* [INSTRUCTIONS TO FOLLOW] Copy exactly the lines that run from the top of the listing to the line containing "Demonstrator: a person", both ends included, and omit the pictures.

* [COLLECTED MATERIAL]
__________________________________________________

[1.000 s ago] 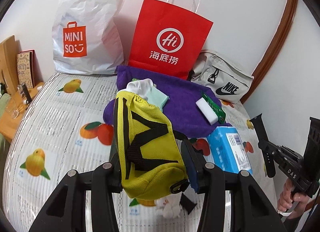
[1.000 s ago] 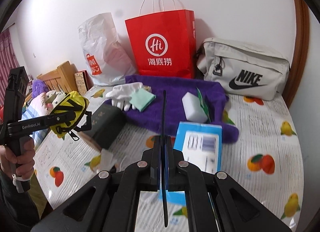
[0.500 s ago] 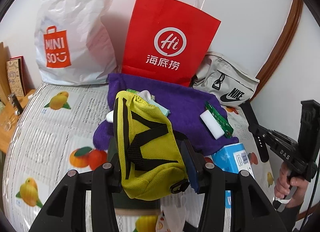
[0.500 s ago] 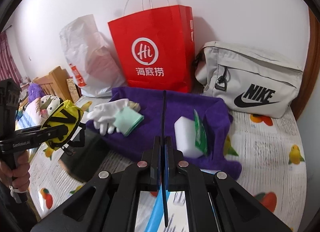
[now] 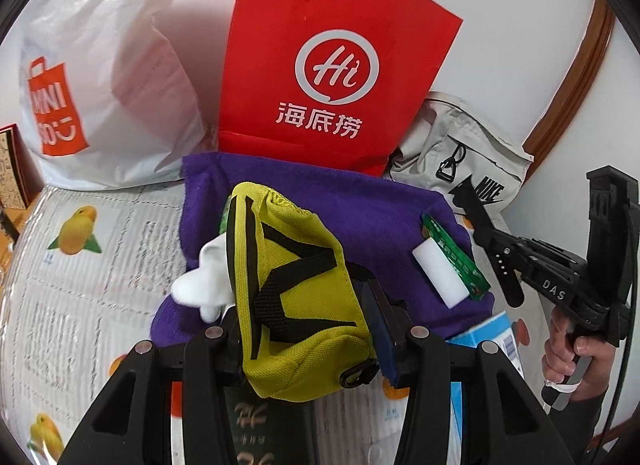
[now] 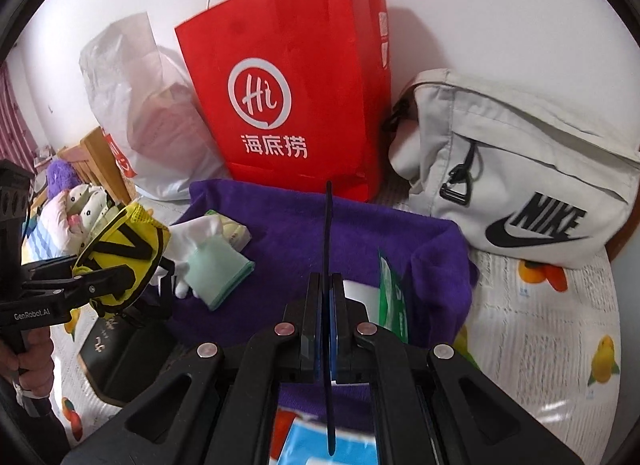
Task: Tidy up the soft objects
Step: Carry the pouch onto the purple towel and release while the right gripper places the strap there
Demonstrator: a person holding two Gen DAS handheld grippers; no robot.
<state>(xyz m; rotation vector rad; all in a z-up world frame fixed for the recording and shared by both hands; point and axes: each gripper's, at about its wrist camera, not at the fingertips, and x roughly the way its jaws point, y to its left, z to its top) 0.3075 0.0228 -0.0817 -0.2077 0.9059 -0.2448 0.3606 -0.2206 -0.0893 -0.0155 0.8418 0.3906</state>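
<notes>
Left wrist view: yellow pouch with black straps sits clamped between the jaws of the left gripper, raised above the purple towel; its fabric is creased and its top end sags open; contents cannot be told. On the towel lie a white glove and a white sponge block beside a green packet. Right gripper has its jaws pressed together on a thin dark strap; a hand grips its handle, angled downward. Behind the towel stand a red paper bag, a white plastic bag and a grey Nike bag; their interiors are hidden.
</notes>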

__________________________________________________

* [TASK RESULT]
[1.000 s ago] 
[1.000 s ago] 
[0.500 s ago] 
[0.500 s ago] 
[now] 
[now] 
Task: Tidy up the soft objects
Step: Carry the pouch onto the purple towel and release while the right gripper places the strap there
Demonstrator: a person holding two Gen DAS handheld grippers; no robot.

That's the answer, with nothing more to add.